Regia Carmina: Panegirico in onore di Roberto d'Angiò
Einzelseite

Lobgedicht auf Robert von Anjou

Porträt von Robert von Anjou

Auf der gegenüberliegenden Seite verkörpert eine traurige weibliche Figur Italien und bittet um dessen Einung. Hier sitzt Robert auf einer Thronbank und hält in der einen Hand einen Reichsapfel und in der anderen ein Zepter mit einer Lilie. Sein wunderschön gemustertes rotes Gewand mit Goldbesatz steht im farblichen Kontrast zu dem Lapislazuli-Hintergrund, auf dem ein Muster aus goldenen Lilien abgebildet ist, die mit den überaus zahlreichen Tugenden des Herrschers beschriftet sind.

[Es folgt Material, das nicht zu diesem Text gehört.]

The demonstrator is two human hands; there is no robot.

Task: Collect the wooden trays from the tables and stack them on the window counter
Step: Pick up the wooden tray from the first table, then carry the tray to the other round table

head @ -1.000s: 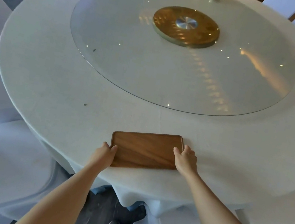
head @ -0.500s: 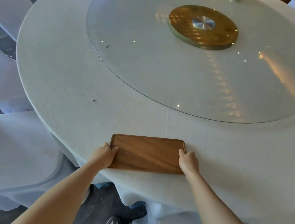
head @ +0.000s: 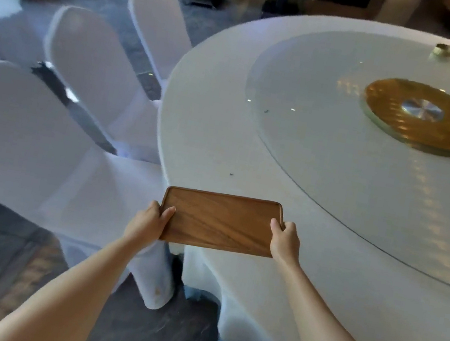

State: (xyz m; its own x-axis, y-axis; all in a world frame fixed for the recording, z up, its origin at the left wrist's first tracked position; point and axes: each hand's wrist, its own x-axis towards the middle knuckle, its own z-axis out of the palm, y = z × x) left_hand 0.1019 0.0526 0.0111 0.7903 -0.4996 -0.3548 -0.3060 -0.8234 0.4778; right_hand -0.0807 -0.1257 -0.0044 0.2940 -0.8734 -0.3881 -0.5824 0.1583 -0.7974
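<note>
Wooden tray (head: 219, 220), lower centre of frame, gripped at its short ends: left hand (head: 148, 223) & right hand (head: 284, 242) both clasp it, thumbs on top. Advice: keep level, clear round table (head: 210, 125) edge w/ chair covers (head: 29, 130) at left.

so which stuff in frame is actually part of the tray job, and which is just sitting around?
Part of the job:
wooden tray, gripped at its short ends
left hand
right hand
round table it is being taken from

Just lying about:
glass turntable with its gold hub
two small brass cups
covered chairs
</note>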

Durch diese Eintragungen wird Robert von seinen erwartungsvollen italienischen Verehrern als die größte Hoffnung des Italiens des 14. Jahrhunderts auf eine Einung und auf das Ende des Papsttums von Avignon gepriesen. Im Gegensatz zu fast identischen Abbildungen in zeitgenössischen Manuskripten dieser Panegyrik ist Robert hier nicht glatt rasiert, sondern mit einem Bart dargestellt.

Regia Carmina: Panegirico in onore di Roberto d'Angiò
Faksimile-Editionen

#1 Regia Carmina: Panegirico in onore di Roberto d'Angiò

De Agostini/UTET – Rom/Turin, 2004

Details zur Faksimile-Edition:

Verlag: De Agostini/UTET – Rom/Turin, 2004
Limitierung: 330 Exemplare
Einband: Blauer Samt
Kommentar: 1 Band von Lorenzo Tanzini
Sprache: Italienisch
Faksimile: 1 Band Möglichst detailgetreue Reproduktion des gesamten Originaldokuments (Umfang, Format, Farbigkeit). Der Einband entspricht möglicherweise nicht dem ursprünglichen oder aktuellen Dokumenteneinband.